And I'm Toby Howell.
Today, drug shortages in the U.S. have reached a record high.
What's going on and how do we fix it?
Then Tesla is laying off employees as Elon tries to steer the automaker through the EV doldrums.
It's Tuesday, April 16th.
Let's ride.
A new Gallup pole dropped yesterday that hits especially close to home for the crew here at Morning Brew Daily.
When asked about sleep habits, only 42%
of respondents say they are getting as much sleep as they need, while only 26% say they're getting
a full recommended eight hours. And here's the data point that has me yawning. 20% say they got
just five hours or less, which is a jump from 14% back in 2013. Neil, we're in the 20%.
Speak for yourself, man. I'm hitting the pillow at 8 p.m. these days. But can we talk about the people
in 1942 in this same poll about 60% of Americans in 1942?
said they slept eight or more hours, and 33% they slept, said they slept six to seven hours.
I guess they just weren't worried about World War II at all.
We had in the bag.
I think it was the, I'm going to blame it on smartphones again, because none of that blue light, you're just falling asleep a lot easier.

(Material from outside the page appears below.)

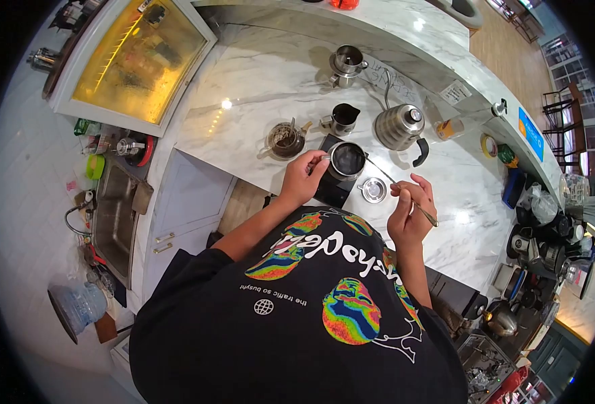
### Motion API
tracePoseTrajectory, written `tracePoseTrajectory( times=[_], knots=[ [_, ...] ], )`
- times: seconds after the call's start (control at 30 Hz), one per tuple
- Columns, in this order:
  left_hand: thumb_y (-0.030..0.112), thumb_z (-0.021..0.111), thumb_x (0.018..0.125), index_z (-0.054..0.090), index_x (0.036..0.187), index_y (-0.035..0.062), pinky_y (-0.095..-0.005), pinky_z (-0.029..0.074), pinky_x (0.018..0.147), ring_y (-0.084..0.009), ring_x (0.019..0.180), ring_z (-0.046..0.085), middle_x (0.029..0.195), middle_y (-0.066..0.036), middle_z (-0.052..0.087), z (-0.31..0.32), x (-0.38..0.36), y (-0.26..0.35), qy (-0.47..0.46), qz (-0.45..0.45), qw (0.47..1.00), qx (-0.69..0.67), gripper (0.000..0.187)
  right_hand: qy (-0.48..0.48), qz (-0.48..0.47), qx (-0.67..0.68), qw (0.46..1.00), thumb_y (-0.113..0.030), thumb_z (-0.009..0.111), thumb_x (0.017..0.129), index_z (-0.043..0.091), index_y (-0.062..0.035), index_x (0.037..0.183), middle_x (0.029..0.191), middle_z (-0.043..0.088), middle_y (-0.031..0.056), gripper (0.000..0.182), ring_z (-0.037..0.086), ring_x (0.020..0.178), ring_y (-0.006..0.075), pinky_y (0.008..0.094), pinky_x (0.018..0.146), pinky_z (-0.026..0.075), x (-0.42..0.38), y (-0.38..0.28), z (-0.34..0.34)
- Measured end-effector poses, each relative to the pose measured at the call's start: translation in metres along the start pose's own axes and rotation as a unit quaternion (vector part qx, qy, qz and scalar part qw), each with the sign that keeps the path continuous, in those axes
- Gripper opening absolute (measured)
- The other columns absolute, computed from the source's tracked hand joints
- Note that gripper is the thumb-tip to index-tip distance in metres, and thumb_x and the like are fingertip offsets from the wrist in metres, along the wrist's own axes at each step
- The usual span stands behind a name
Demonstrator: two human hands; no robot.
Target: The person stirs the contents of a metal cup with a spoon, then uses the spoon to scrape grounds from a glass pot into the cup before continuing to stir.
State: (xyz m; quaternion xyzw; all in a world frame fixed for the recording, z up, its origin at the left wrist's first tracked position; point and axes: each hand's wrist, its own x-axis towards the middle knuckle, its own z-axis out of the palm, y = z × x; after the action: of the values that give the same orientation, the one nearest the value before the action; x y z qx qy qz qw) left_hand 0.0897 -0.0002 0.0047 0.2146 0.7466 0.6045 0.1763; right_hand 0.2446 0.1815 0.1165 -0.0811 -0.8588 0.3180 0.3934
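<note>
A metal cup with dark contents [347, 161] stands on a black scale [333, 194] on the marble counter. My left hand [304, 176] has its fingers closed on the cup's handle. In my right hand [413, 208] is a long thin spoon [382, 171], slanting with its far end at the cup's right rim. A small round metal filter piece [373, 190] lies just right of the scale. Behind the cup is a dark-filled metal pitcher [344, 118]. To the left stands a glass vessel with brown grounds [285, 140].
A gooseneck kettle [399, 126] stands right of the pitcher, and a metal dripper on a cup [347, 62] is farther back. A clear cup [449, 128] is near the raised ledge. At left are a lit glass cabinet [132, 57] and a sink [114, 225].
</note>
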Motion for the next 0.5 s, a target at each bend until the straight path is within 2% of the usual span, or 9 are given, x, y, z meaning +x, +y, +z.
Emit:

And then, yeah, that five hour or less category that I mentioned basically was non-existent.
No one reported that they got five hours or less.
So clearly, we're working too hard and we're sleeping, not enough.
If anyone needs a little recommendation on how to fall asleep, my aunt gave me this tip,
and it works like a charm.
You just pick a category and then go through the alphabet and try to think of items that fit in that category that start with each letter.
So say national parks, you go arches, Big Ben, Carlsberg Caverns, Death Valley, Everglades, so on until you reach, you know, G or H, and then you're passed out.
I like that strategy a lot.
I'm going to try it tonight.
Now let's hear a word from our friends at Robin Hood.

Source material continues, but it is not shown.